| What is being asked |
Below is a listing. Write out exactly its lines between the one holding "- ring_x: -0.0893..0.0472" and the one holding "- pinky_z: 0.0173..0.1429", inclusive.

| Dataset section |
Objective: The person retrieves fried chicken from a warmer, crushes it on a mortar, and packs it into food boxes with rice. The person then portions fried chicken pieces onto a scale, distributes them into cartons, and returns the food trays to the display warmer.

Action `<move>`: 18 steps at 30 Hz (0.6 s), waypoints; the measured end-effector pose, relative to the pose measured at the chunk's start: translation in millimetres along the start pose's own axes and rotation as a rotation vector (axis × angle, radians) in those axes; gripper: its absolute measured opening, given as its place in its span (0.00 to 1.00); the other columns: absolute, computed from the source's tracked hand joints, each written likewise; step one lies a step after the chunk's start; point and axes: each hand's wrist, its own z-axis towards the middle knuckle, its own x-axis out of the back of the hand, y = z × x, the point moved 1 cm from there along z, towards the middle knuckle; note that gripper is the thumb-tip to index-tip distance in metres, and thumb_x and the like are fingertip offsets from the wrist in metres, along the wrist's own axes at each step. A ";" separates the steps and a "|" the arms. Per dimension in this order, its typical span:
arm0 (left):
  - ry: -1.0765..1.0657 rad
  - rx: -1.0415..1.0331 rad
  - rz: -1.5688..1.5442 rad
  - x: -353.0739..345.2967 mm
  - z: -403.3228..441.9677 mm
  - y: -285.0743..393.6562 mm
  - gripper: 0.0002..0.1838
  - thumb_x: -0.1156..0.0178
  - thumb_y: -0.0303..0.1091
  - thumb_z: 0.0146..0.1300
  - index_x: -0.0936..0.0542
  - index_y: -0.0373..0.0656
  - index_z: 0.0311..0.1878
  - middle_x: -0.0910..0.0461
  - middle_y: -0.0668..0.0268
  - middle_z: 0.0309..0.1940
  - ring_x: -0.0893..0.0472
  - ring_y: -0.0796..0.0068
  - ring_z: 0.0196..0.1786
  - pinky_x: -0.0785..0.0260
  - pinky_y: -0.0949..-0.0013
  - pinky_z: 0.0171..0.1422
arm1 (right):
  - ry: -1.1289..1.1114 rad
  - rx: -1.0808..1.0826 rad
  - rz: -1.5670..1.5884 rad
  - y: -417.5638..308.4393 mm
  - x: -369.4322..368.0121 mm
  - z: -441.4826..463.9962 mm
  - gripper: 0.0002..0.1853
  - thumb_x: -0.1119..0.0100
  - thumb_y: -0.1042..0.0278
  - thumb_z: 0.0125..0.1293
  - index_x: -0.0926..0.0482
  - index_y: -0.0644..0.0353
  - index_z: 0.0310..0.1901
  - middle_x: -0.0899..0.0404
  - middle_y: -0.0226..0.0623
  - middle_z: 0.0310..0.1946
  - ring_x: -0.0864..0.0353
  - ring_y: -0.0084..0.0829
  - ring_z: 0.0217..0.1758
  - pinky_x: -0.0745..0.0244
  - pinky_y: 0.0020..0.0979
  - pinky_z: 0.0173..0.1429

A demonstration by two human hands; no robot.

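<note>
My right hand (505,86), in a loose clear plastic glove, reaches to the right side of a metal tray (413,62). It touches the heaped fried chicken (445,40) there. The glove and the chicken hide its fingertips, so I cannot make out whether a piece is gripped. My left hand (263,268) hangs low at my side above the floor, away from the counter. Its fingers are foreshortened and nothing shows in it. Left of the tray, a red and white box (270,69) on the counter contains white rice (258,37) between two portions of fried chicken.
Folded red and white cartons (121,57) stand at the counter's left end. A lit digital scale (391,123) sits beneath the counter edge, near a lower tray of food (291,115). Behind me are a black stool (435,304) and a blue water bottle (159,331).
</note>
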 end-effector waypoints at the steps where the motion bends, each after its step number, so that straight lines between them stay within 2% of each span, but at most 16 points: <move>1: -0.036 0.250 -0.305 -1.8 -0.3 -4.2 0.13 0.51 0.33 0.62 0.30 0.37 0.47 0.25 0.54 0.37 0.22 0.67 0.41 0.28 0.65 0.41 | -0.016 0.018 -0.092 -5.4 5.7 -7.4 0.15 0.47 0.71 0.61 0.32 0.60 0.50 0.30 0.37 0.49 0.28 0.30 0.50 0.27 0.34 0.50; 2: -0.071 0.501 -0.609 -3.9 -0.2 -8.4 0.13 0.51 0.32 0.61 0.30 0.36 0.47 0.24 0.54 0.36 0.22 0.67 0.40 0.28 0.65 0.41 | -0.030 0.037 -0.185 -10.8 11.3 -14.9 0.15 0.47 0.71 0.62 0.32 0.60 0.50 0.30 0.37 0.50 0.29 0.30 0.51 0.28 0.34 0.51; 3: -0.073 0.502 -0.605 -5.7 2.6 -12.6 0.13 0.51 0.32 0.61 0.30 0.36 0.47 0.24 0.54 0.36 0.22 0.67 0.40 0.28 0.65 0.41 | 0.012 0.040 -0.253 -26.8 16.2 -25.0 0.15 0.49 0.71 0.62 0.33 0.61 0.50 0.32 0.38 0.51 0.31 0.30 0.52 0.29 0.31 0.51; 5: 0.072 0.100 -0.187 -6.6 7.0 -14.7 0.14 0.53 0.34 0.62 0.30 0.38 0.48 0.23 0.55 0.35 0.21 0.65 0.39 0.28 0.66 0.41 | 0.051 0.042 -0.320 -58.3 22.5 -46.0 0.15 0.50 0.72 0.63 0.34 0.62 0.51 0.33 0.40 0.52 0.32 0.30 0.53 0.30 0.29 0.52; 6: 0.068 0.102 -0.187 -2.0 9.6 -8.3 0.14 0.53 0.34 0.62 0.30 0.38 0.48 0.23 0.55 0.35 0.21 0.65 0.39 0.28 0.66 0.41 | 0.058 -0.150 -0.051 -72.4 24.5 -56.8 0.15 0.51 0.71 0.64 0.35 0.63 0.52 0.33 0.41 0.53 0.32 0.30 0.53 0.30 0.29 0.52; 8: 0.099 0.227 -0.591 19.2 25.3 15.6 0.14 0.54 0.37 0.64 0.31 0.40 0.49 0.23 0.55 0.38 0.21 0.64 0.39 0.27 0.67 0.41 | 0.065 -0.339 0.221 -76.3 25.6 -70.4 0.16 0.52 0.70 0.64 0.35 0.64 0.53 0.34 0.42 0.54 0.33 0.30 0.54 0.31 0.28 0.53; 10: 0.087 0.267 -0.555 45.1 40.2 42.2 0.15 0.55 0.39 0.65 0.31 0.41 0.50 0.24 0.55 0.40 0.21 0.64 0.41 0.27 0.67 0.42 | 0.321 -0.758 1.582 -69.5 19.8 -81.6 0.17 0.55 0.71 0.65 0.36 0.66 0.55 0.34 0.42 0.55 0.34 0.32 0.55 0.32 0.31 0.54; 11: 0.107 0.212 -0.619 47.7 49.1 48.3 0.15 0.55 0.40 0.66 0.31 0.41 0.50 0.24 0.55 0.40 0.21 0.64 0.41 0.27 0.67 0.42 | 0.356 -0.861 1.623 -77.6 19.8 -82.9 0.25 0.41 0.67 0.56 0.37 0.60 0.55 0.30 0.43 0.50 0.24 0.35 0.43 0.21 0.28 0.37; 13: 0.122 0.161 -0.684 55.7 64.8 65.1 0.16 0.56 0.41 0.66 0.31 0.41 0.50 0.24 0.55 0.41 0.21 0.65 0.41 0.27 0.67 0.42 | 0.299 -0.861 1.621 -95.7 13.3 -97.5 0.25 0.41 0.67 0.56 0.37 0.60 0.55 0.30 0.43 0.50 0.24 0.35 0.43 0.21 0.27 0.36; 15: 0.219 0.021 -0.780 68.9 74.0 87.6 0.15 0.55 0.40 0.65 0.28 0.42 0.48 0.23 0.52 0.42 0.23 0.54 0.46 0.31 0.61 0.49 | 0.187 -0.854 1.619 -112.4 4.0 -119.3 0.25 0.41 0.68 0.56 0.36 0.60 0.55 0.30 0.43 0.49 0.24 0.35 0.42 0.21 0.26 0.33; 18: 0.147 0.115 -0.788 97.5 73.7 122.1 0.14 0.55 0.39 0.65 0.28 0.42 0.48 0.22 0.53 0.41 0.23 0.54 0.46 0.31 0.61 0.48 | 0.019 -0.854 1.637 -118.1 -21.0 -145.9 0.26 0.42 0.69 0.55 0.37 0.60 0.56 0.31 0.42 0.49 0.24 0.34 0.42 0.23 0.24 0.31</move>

| Result |
  - ring_x: -0.0893..0.0472
  - ring_y: -0.0796..0.0068
  - ring_z: 0.0196..0.1786
  - pinky_x: -0.0785..0.0260
  - pinky_y: -0.0949..-0.0013
  - pinky_z: 0.0171..0.1422
arm1 (right):
  - ry: -1.1289..1.1114 rad
  - rx: -1.0808..1.0826 rad
  - rz: -1.5670..1.5884 rad
  - y: -417.5638..308.4393 mm
  - x: -369.4322..368.0121 mm
  - z: -441.4826..463.9962 mm
  - gripper: 0.0002..0.1853
  - thumb_x: -0.1119..0.0100
  - thumb_y: -0.1042..0.0278
  - thumb_z: 0.0125..0.1293
  - index_x: -0.0926..0.0482
  - index_y: -0.0644..0.0353
  - index_z: 0.0310..0.1901
  - middle_x: -0.0899..0.0404
  - middle_y: -0.0226..0.0623
  - middle_z: 0.0310..0.1946
  - ring_x: -0.0864..0.0353
  - ring_y: -0.0084..0.0829
  - ring_z: 0.0217..0.1758
  - pinky_x: -0.0745..0.0244
  - pinky_y: 0.0020..0.0979
  - pinky_z: 0.0173..0.1429

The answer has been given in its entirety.